What is required: Set down the entries below once more, precisely as they stand.

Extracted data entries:

Start of Block

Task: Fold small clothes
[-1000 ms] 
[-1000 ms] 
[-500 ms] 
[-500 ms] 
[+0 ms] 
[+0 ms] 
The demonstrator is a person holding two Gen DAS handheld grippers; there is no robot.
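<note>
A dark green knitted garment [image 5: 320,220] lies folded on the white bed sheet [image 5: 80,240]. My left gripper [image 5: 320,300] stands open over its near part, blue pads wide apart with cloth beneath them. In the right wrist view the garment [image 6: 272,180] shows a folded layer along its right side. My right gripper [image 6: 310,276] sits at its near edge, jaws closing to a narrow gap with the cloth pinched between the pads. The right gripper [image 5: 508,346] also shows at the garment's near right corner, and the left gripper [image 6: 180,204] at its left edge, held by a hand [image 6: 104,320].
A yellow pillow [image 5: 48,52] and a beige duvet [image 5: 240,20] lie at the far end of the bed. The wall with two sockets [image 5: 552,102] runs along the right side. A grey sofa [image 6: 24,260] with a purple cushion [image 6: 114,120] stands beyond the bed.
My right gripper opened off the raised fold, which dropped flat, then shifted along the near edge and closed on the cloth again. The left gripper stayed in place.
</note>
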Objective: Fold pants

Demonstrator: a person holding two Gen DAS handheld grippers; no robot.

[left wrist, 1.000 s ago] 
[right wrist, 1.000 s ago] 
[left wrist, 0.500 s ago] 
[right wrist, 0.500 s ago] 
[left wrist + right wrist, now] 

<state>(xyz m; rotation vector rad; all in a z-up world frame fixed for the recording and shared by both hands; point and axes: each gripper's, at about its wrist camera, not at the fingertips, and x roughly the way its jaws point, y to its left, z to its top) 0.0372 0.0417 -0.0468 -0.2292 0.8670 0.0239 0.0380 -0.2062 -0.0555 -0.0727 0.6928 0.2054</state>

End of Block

Result of this task:
Task: Fold small clothes
[-1000 ms] 
[-1000 ms] 
[-500 ms] 
[-500 ms] 
[+0 ms] 
[+0 ms] 
The demonstrator is a person holding two Gen DAS handheld grippers; there is no robot.
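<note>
A dark green knitted garment [image 5: 320,220] lies folded on the white bed sheet [image 5: 80,240]. My left gripper [image 5: 320,300] stands open over its near part, blue pads wide apart with cloth beneath them. In the right wrist view the garment [image 6: 272,180] shows a folded layer along its right side. My right gripper [image 6: 310,276] sits at its near edge, jaws closing to a narrow gap with the cloth pinched between the pads. The right gripper [image 5: 508,346] also shows at the garment's near right corner, and the left gripper [image 6: 180,204] at its left edge, held by a hand [image 6: 104,320].
A yellow pillow [image 5: 48,52] and a beige duvet [image 5: 240,20] lie at the far end of the bed. The wall with two sockets [image 5: 552,102] runs along the right side. A grey sofa [image 6: 24,260] with a purple cushion [image 6: 114,120] stands beyond the bed.
My right gripper opened off the raised fold, which dropped flat, then shifted along the near edge and closed on the cloth again. The left gripper stayed in place.
</note>
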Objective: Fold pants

Demonstrator: a person holding two Gen DAS handheld grippers; no robot.

[left wrist, 1.000 s ago] 
[right wrist, 1.000 s ago] 
[left wrist, 0.500 s ago] 
[right wrist, 0.500 s ago] 
[left wrist + right wrist, now] 

<state>(xyz m; rotation vector rad; all in a z-up world frame fixed for the recording and shared by both hands; point and axes: each gripper's, at about its wrist camera, not at the fingertips, and x roughly the way its jaws point, y to its left, z to its top) 0.0372 0.0417 -0.0468 -0.2292 0.8670 0.0239 0.0380 -0.2062 -0.0555 -0.0727 0.6928 0.2054</state>

The work on this exercise has been finished.